Any input from anyone with knowledge of either or both of these 2 boats? From what I am reading the Niagara seems to be the stronger built of the 2 but weighs almost 1,200 lbs. less but with a slightly higher ballast to weight ratio. The layout of the Cal is nicer inside but the cockpit is quite small which is OK because there is usually only 2 crew onboard 
Thank you in advance for your response(s).
Nauti Jo


----------



## Faster (Sep 13, 2005)

The Niagara 31 is an interesting boat.. a 'cruiser' designed by German Frers! It would be my choice over the Cal (all other things being more or less equal) simply on the pedigree and the builder's reputation. However it's likely a cored hull, whereas the Cal may not be so that's something to be careful of (nothing wrong with a good cored hull, but nothing good about a bad one. Survey, survey etc)

In the end as long as the important stuff passes muster, what's left is the liveability and which boat passes the 'row away' test. - Go for the one that keeps making you look back as you row ashore!


----------



## JimsCAL (May 23, 2007)

Both rate exactly the same (PHRF 162) so little performance difference.

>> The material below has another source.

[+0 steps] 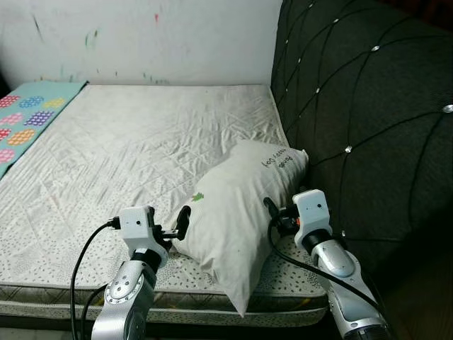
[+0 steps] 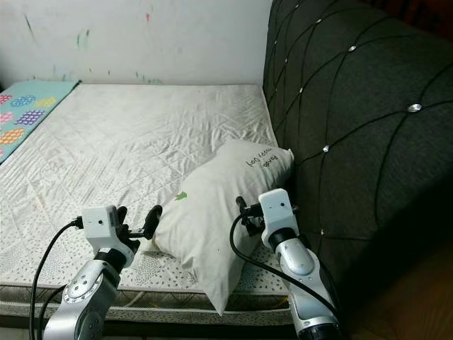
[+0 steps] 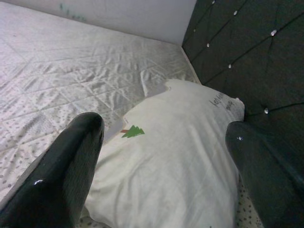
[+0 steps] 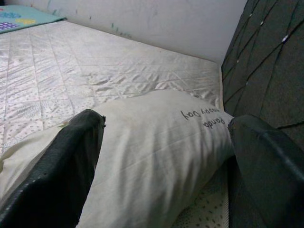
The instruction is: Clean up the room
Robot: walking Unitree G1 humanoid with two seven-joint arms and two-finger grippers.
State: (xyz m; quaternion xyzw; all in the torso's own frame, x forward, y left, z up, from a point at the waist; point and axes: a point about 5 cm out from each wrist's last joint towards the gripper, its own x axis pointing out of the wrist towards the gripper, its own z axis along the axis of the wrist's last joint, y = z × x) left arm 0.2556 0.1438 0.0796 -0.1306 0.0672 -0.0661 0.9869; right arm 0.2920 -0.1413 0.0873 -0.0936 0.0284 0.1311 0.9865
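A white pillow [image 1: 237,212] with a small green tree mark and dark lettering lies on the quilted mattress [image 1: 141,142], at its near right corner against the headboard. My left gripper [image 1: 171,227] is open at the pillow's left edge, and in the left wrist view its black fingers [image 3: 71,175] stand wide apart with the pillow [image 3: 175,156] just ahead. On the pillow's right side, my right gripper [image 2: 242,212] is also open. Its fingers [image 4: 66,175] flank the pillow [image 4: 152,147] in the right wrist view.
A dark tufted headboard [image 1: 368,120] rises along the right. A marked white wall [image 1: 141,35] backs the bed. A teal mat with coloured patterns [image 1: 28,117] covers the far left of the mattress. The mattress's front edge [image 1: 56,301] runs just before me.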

Good friend has owned a Cal 31 for many years. Well made, good sailing, good looking boat. Has a pinched stern (IOR influence) and that makes for a small cockpit. Interior is not as spacious as some of similar size, but definitely useable. A well cared for example at the prices they are going for today would be a good choice.


----------



## lobstahpotts (Jan 1, 2011)

I have sailed extensively on a Niagara 35 and can say nothing bad about the company from that experience. Based on my experience, I would choose the Niagara over the Cal, I also feel like over time the Niagara might hold its value better.
A boat should feel right when you're on it. If one feels better to you, then you should get that boat. However, if both feel right to you, then look at aspects such as durability, availability of parts, owner's groups, resale value, etc. This should make a difficult choice easier through the process of logical elimination.


----------



## Brent Friedenberg (Mar 13, 2006)

I bought an 83 Niagara 31, 21 hp in nov 09. Great boat, very responsive, bit tender but that's ok with me. Have some deck coring saturation that I will deal with this winter. With right price I am willing to deal with blemishes like this to get the boat I want. While I want to cruise I also want a performer, think BMW 3 series. Brent


----------



## bmcgarry (Feb 7, 2011)

*Niagara 31*

I've had a Niagara 31 since 1980 and have always loved the boat. I would recommend it to anyone but our freind is right. The boat has to "feel right" for you. Certainly if you can, take the boats out and sail them yourself.


----------



## killarney_sailor (May 4, 2006)

I owned a Niagara 31 for several years and quite enjoyed it. It does not have a cored hull but does have a balsa-cored deck. It has a lot of sail area and does require an early reef.
The only complaint I had, and it is a personal one is that I am not a big fan or a dinette interior.


----------